Alan Kay on OOP

Some update before I move on to the main post:

I’m an official team member of the 2010 NYU iGEM team! I’ve learned a ton of biology from Russ, and worked on some cool stuff like visualizing and simulating the Immunoyeast system using Processing language. I’m also working on having a touch-screen installation for the Jamboree, so don’t forget to check it out if you plan on being there.

Genspace is up and running, and it is totally awesome. We collaborated with the BioBus at the World Maker Faire and won the Maker Editor’s Award, which is apparently a kind-of-big deal. I did about 40 DNA extraction, purification, PCR and restriction digest myself, teaching people about basic lab processes and a bit of theory behind genotyping. There were lots of screaming children and spitting involved, but it was totally worth it. The target of the exercise was TASR38 coding SNP, and I should have a detailed post of the whole process up in a few weeks.

There are tons of more stuff I should be writing about, and maybe I’ll find enough time to do that when the iGEM is over (although I’m already thinking about how awesome 2011 iGEM can be).

Back to the main post: I’ve been reading stuff written by Alan Kay again. I think it’s safe to say that he’s one of my all-time heroes by now. There’s a cool book about him and his work called Points of View available for free on the net. It’s not directly relevant to biology or physics, but if you’re interested in education, information abstraction and history it will be a fascinating read.

It’s not that I’m actively seeking out stuff about him. I just seem to run into them whenever I do research for my own projects, whether it be methods for abstracting complex sciences for public consumption or coming up with useful programming tools for beginner’s bioinformatics curriculum.

I was reading up a bit more on structure of Ruby and its use in bioinformatics. I eventually ran into the legendary Ruby hacker _why and his Shoes and Hackety Hack toolkits, which mysteriously led me to another one of Alan Kay’s letters, written in 1998 after OOPSLA. The piece itself isn’t directly relevant to biology. He just talks about how most people don’t really understand OOP in computer sciences and how it’s not really about objects but dynamic messages passed between objects. Here’s an excerpt from the letter I found interesting.

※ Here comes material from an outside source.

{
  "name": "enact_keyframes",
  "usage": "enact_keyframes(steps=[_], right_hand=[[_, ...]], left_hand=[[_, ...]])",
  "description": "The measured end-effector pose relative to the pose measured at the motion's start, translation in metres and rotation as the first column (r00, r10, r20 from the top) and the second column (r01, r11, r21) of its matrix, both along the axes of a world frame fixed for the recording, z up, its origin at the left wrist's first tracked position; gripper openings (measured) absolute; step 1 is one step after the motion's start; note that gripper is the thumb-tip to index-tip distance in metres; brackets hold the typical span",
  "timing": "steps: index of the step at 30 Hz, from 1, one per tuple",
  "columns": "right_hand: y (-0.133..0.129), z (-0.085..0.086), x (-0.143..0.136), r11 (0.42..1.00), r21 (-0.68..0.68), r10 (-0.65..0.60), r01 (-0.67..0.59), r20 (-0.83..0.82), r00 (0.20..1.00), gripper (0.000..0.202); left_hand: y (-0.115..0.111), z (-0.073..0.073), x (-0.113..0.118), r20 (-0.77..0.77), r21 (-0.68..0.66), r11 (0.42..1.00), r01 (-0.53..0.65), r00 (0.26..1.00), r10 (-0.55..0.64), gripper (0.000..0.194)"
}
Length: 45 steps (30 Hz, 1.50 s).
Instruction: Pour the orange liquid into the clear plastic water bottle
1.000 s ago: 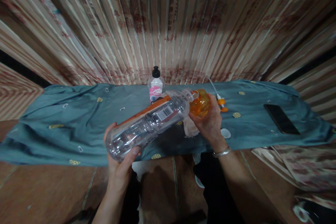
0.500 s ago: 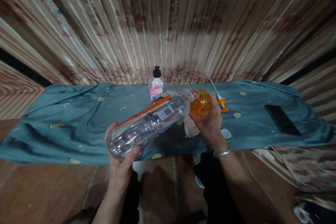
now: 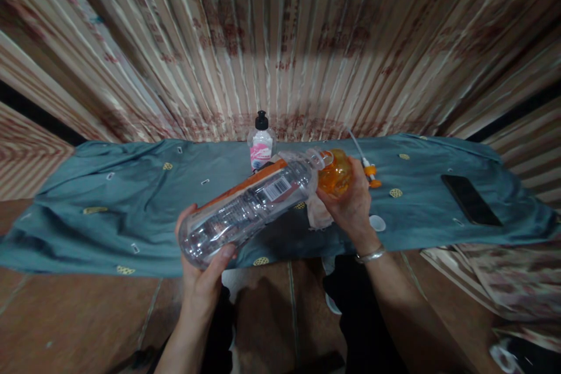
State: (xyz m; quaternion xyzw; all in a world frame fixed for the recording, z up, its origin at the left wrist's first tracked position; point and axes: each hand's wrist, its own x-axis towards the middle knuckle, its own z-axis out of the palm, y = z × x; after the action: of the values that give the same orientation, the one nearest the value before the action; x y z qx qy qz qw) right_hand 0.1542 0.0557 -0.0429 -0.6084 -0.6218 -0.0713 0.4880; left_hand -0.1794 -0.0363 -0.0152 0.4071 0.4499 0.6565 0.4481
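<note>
A large clear bottle (image 3: 245, 204) with an orange and white label lies tilted across the middle, its neck up and to the right. My left hand (image 3: 204, 263) is wrapped round its base end. My right hand (image 3: 350, 204) holds a small orange bottle (image 3: 335, 174), and the clear bottle's mouth meets it there. Just right of that hand, a pump top (image 3: 370, 172) with orange parts and a long pale tube lies on the cloth. Below the orange bottle is a crumpled pale item (image 3: 319, 214). A small white cap (image 3: 377, 223) rests near my right wrist.
Behind the clear bottle stands a bottle with a pink label and black cap (image 3: 262, 143). A black phone (image 3: 471, 200) lies at the right on the teal cloth (image 3: 144, 187). Patterned curtains (image 3: 280, 41) hang behind the table.
</note>
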Motion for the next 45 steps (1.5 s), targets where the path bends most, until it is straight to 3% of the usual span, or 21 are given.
enact_keyframes(steps=[18,29,34,45], right_hand=[[0.001,-0.002,0.0,1.0,0.013,-0.003,0.003,0.005,1.0,0.098],[0.0,-0.001,-0.001,1.0,0.011,-0.001,0.001,0.005,1.0,0.097],[0.0,-0.001,-0.001,1.0,-0.001,-0.016,0.016,-0.007,1.0,0.097],[0.001,-0.002,-0.001,1.0,-0.012,-0.012,0.012,-0.01,1.0,0.098]], left_hand=[[0.003,-0.007,-0.004,-0.123,-0.007,0.998,-0.068,0.99,0.067,0.097],[-0.002,0.006,0.01,-0.043,-0.016,0.997,-0.07,0.997,0.069,0.093],[-0.003,0.01,0.012,-0.076,-0.033,0.996,-0.083,0.994,0.081,0.092],[-0.004,0.01,0.013,-0.07,-0.037,0.997,-0.071,0.995,0.068,0.091]])
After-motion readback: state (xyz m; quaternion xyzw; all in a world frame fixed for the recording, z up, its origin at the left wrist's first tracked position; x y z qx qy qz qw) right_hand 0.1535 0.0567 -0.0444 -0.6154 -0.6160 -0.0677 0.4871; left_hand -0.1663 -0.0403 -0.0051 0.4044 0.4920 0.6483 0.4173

“The key in making great and growable systems is much more to design how its modules communicate rather than what their internal properties and behaviors should be.”

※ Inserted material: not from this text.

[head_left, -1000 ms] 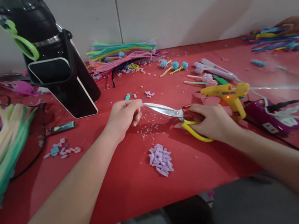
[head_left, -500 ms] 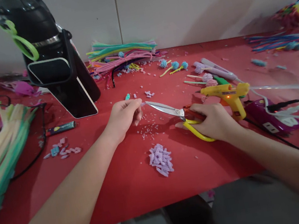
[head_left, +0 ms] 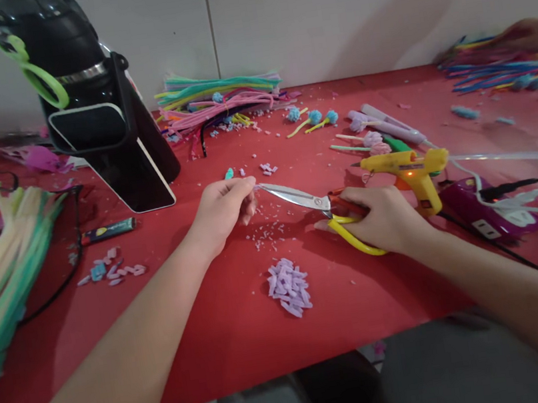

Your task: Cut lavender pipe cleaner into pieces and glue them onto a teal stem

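Observation:
My left hand (head_left: 229, 204) pinches a small purple pipe cleaner piece (head_left: 256, 188) between thumb and forefinger; most of it is hidden by the fingers. My right hand (head_left: 382, 215) is wrapped round the yellow and red handles of a pair of scissors (head_left: 301, 198). The blades look nearly closed, and their tips touch or almost touch the purple piece. Tiny purple clippings (head_left: 268, 234) are scattered on the red tabletop (head_left: 227, 329) beneath the tips. Nearer to me lies a small heap of cut purple pieces (head_left: 288, 287).
A black bottle (head_left: 78, 75) with a phone (head_left: 137, 177) stands left. Behind lie bundled pipe cleaners (head_left: 222, 90). A yellow glue gun (head_left: 409, 170), its light lit, and a purple power strip (head_left: 498, 214) with cables sit right. Another person's hand (head_left: 534, 34) is at far right.
Another person's hand has come in at the far right over the pipe cleaners there, where a colourful bunch was before. My own hands and the scissors have hardly moved.

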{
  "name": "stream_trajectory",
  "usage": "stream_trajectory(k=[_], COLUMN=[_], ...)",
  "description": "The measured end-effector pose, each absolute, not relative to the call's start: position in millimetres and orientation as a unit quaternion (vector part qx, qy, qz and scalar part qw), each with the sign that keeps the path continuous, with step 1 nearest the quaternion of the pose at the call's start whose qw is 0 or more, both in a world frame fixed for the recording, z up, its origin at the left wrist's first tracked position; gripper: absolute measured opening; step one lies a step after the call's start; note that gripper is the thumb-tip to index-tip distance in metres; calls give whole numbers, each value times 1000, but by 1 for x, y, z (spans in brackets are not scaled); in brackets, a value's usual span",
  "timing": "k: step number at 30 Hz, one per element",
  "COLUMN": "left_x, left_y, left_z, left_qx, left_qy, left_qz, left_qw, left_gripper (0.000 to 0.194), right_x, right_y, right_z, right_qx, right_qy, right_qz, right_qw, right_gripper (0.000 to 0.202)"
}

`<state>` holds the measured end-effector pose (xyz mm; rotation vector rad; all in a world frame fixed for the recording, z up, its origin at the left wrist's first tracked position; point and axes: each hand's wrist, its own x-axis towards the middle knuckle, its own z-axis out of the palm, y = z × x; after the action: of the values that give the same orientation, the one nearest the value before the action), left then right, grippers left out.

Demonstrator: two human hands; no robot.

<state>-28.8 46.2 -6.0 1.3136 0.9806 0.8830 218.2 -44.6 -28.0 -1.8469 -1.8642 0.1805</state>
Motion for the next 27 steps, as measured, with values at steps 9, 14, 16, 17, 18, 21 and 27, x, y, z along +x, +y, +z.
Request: stream_trajectory(k=[9,14,16,17,18,21,27], left_x=[-27,-28,-29,-29,-29,-29,-28], left_y=[45,45,46,46,47,48,47], left_z=[-5,-5,-6,-7,-9,-12,-13], left_qx=[568,563,558,557,557,562,582], left_qy=[425,424,422,420,418,408,385], left_qz=[382,383,386,388,390,395,391], left_qw=[592,597,601,602,602,601,601], left_gripper=[35,35,34,34,34,34,26], right_x=[219,219,219,219,219,218,218], right_y=[-44,-44,-44,-44,-44,-44,-43], right_z=[-29,-29,-29,-29,-29,-27,-25], right_qx=[-674,-675,-678,-680,-682,-682,-681], right_qy=[-694,-693,-690,-688,-687,-685,-685], right_qz=[48,58,60,58,57,62,76], right_qw=[248,247,245,245,246,251,248], right_gripper=[63,62,62,62,63,64,66])
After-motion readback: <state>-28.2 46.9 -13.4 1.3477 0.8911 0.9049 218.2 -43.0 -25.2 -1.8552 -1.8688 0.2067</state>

Alan Kay had biology background before he went into computer science and he explicitly stated that his most well-known achievement, OOP model and Smalltalk systems are inspired by biological processes… Which is one of the reasons why I tried to use Squeak Smalltalk system for earlier iteration of my synthetic biology curriculum for high school children (something I’m still working on and need a ton of help with). Considering that earlier versions of synthetic biology in form of BioBrick system is based on core engineering principles I can’t help but to think about possibility of re-applying Alan Kay’s OOP model back to biological systems.

BioBricks based synthetic biology strongly resembles ‘object’-oriented OOP paradigm, where people build parts with unique internal characteristics and then link them together into a whole system. Entire system is focused on functionality of the individual parts with almost no care taken to characterize and document how different parts interact with each other. It should be interesting to imagine a different type of synthetic biology where the biologist considers how different segments of DNA (or perhaps the system should be built on top of larger scale composite parts) modules communicate and work with each other, and how to coerce them into forming larger systems. Systems built on top of message passing rather than minute details of the molecular system.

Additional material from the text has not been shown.